> Exercise requirements: Restate the listing word for word. Stop at the line that holds "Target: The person", include it, and leave out all pictures.

> Stored data:
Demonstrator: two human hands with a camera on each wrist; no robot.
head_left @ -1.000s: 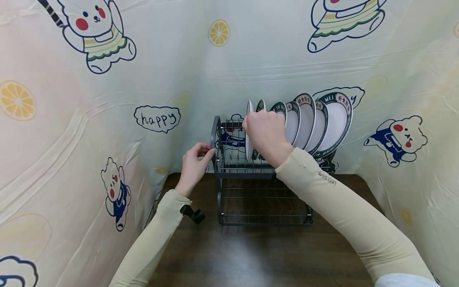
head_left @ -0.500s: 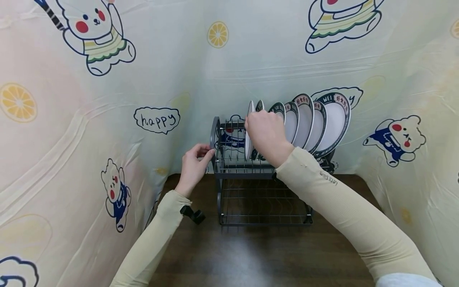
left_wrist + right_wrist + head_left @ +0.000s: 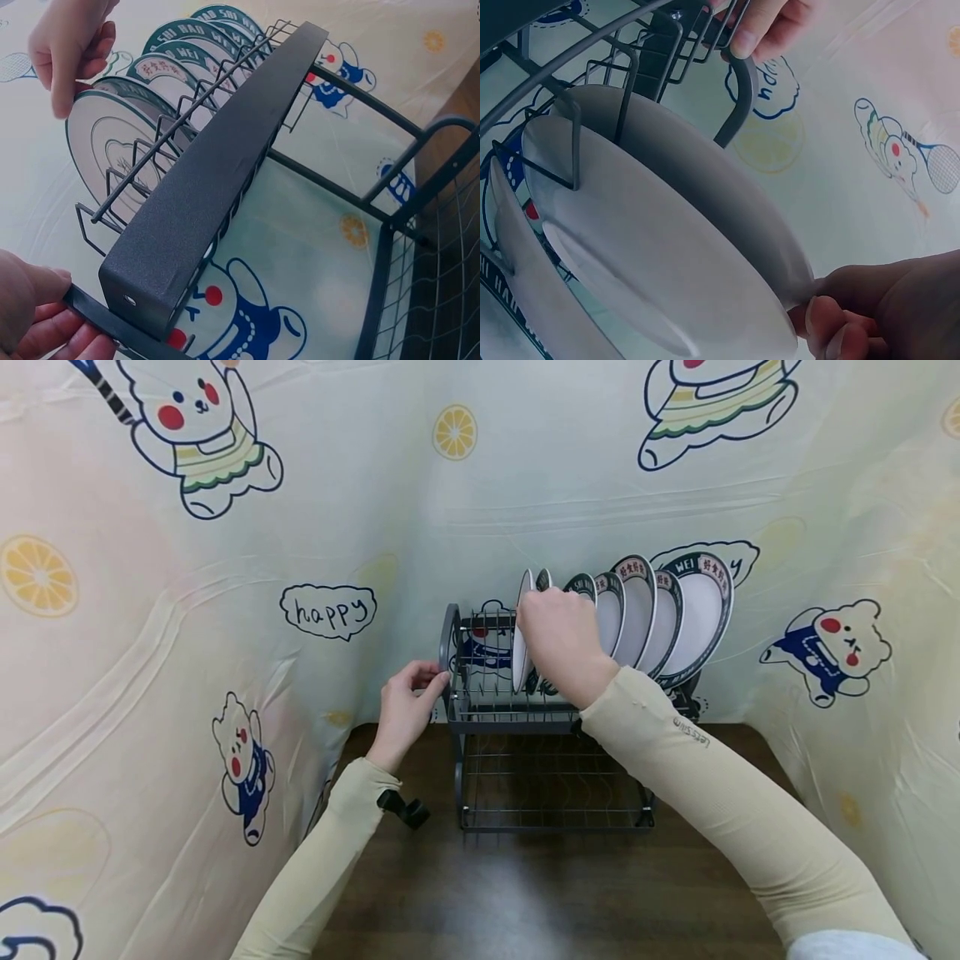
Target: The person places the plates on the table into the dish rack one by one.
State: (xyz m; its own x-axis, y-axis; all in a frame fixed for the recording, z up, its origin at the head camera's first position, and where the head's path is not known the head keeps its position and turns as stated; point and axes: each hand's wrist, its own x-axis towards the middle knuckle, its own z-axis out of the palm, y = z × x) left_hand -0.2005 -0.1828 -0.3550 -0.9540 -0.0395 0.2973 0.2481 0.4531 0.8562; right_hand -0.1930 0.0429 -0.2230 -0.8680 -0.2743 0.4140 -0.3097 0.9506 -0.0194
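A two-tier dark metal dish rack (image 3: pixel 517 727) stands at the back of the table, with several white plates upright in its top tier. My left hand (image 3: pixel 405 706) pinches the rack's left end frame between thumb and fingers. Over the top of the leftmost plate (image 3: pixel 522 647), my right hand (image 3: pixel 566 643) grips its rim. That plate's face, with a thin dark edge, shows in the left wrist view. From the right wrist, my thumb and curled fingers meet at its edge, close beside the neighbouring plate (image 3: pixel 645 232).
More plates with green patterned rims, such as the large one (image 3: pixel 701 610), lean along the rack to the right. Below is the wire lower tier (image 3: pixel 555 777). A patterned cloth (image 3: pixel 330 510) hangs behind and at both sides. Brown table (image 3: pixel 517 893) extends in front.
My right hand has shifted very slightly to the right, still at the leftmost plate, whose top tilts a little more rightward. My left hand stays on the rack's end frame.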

> Your solution:
Demonstrator: two human hands with a camera on each wrist; no robot.
head_left @ -1.000s: 
head_left @ -0.500s: 
left_wrist + right_wrist + head_left @ +0.000s: 
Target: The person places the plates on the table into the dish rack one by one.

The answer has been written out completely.